Dunia yang Tak Nyata
Hari ini kepalaku kembali penuh.
Bukan penuh oleh jawaban, tapi oleh pertanyaan yang saling berkejaran.
Ada rahasia yang menolak untuk lahir lewat kata,
seolah kata hanyalah pintu sempit bagi isi semesta dalam diriku.
Aku hidup di dunia yang katanya sempurna,
namun kesempurnaan ini terasa seperti topeng yang retak di balik senyum.
Aku berkeliaran sebagai makhluk yang hilang arah,
menjadi bayangan yang mencari cahaya tapi selalu jatuh pada gelap yang sama.

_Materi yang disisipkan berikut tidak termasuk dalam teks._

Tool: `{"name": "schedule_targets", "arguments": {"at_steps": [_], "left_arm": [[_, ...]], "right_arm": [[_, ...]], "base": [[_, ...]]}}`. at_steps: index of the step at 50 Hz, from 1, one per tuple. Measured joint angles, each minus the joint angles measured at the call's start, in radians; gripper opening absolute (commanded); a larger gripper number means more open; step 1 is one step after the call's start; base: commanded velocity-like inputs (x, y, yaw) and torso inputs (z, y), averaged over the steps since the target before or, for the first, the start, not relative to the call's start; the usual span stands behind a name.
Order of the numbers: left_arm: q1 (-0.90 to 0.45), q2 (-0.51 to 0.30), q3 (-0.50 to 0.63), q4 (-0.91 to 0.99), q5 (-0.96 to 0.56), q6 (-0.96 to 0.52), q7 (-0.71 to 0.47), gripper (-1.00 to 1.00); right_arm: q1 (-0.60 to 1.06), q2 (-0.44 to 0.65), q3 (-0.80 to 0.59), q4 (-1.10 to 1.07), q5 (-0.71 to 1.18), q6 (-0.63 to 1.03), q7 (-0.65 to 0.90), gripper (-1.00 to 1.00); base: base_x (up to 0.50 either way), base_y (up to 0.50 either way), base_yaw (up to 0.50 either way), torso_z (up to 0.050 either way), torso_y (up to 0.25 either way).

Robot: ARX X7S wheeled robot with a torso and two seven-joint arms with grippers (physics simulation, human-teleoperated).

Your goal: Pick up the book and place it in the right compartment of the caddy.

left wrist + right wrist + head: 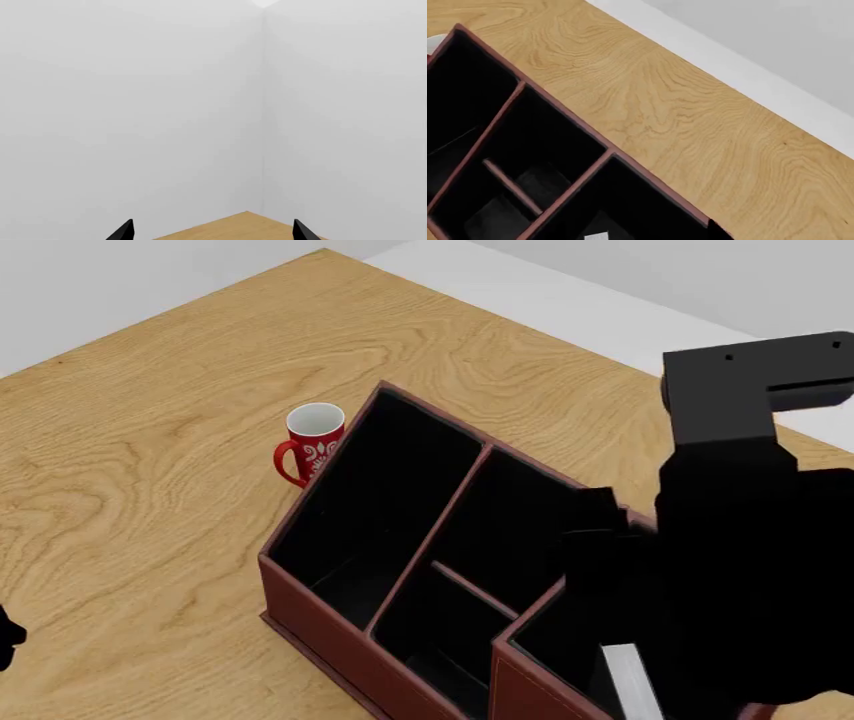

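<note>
The reddish-brown caddy [310, 625] stands on the wooden table, and its rim also shows in the right wrist view [564, 112]. The black book stands in the tall right compartment [531, 685], and only its white page edge [627, 685] shows. That edge also shows low in the right wrist view [595, 236]. My right gripper [597, 540] hangs over that compartment. One fingertip [722, 231] shows far out to the side, beyond the caddy wall, and the other is lost against the black lining. My left gripper [213, 231] is open and empty, facing a grey wall.
A red and white mug [314, 445] stands beside the caddy's long compartment. The table's far edge [400, 270] meets a white floor and grey walls. My black right arm [754, 530] covers the caddy's right end. A table corner [247, 222] shows between the left fingers.
</note>
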Motion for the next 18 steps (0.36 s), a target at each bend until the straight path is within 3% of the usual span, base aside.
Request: {"name": "schedule_targets", "arguments": {"at_steps": [18], "left_arm": [[0.004, -0.004, -0.004, 0.007, -0.007, 0.002, -0.005, 1.0]], "right_arm": [[0.076, 0.021, 0.026, -0.046, 0.085, 0.02, 0.083, 1.0]], "base": [[0.0, 0.0, 0.0, 0.0, 0.0]]}}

Kemustahilan sering datang seperti raja yang berkuasa,
mendudukkan diri di singgasana hatiku.
Ia berbisik bahwa aku takkan pernah cukup,
bahwa pencarian ini hanyalah lingkaran tanpa pusat.
Dunia yang kutahu adalah apa yang kulihat,
namun mata hanyalah jendela, bukan kebenaran.
Apakah mungkin mencari jati diri dengan kaca yang selalu memantulkan ilusi?
Bagaimana mereka bisa bertahan, sementara aku masih tercekat di antara nyata dan maya?
Kadang aku merasa dunia ini hanyalah sandiwara,
dan aku aktor yang lupa naskahnya.
Hatiku mencoba membaca ulang skenario yang tak pernah kuterima,
dan setiap halaman yang kubuka hanya selembar kertas kosong.
Jawaban tak juga datang.
Mungkin karena aku terlalu sibuk mencari di luar,
padahal sebagian jawabannya mungkin sudah bersemayam di dalam—
di tempat yang bahkan tak berani kutengok.